A simplistic model can be constructed as
encoder_inputs = keras.Input(shape=(2,), name='x')
state_h = layers.Dense(latent_dim, activation='relu', name='state_h')(encoder_inputs)
state_c = layers.Dense(latent_dim, activation='relu', name='state_c')(encoder_inputs)

decoder_inputs = keras.Input(shape=(max_len, 3), name='decoder_inputs')
lstm = layers.LSTM(latent_dim, return_sequences=True, name='lstm')
out = lstm(decoder_inputs, initial_state=[state_h, state_c])
out = layers.Dense(3, activation='relu', name='output')(out)

model = keras.Model([encoder_inputs, decoder_inputs], out)
model.compile(loss='mse', optimizer='rmsprop')

(I switched to the MSE loss as the cross-entropy doesn't make sense with this example.) Here, max_len is the length of the output sequence, including the padding and the STOP token, and latent_dim is the number of units in the LSTM decoder. The model's summary looks like this:
__________________________________________________________________________________________________
Layer (type)                    Output Shape         Param #     Connected to
==================================================================================================
x (InputLayer)                  [(None, 2)]          0
__________________________________________________________________________________________________
decoder_inputs (InputLayer)     [(None, 4, 3)]       0
__________________________________________________________________________________________________
state_h (Dense)                 (None, 8)            24          x[0][0]
__________________________________________________________________________________________________
state_c (Dense)                 (None, 8)            24          x[0][0]
__________________________________________________________________________________________________
lstm (LSTM)                     (None, 4, 8)         384         decoder_inputs[0][0]
                                                                 state_h[0][0]
                                                                 state_c[0][0]
__________________________________________________________________________________________________
output (Dense)                  (None, 4, 3)         27          lstm[0][0]
==================================================================================================
Total params: 459
Trainable params: 459
Non-trainable params: 0
__________________________________________________________________________________________________

(with max_len = 4 and latent_dim = 8). Train it with
model.fit({'x': x, 'decoder_inputs': decoder_inputs}, targets)

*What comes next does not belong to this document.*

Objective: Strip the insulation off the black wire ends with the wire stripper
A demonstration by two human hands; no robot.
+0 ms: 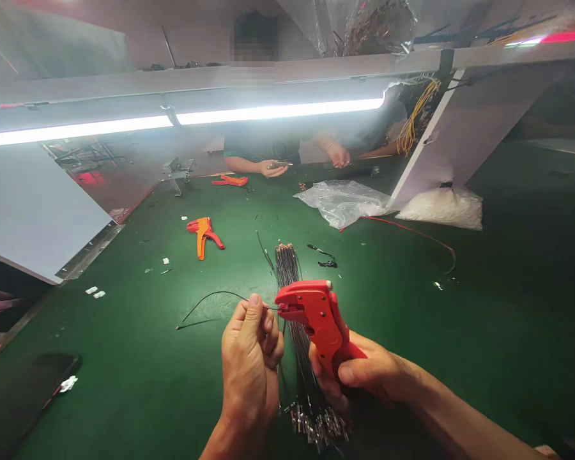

where x is a array of the 2D vectors.
To construct the prediction on new data, you would compute the state of the decoder by applying the dense network. Feed a null vector to the decoder as the first input to get the first 3D output. Then feed this output as the new input, and so on. The generation of the sequence would stop when the decoder outputs a vector close enough to the STOP token.
Let me close with some remarks:

*

*Using the STOP token is probably not the best approach if you want to output $\mathbb R^3$ vectors. Alternatively, you can have another head that predicts the length of the sequence given the 2D input, and then you can sample that number of elements.

*This answer suggests feeding the decoder the same input at all time steps. I guess that's also an option.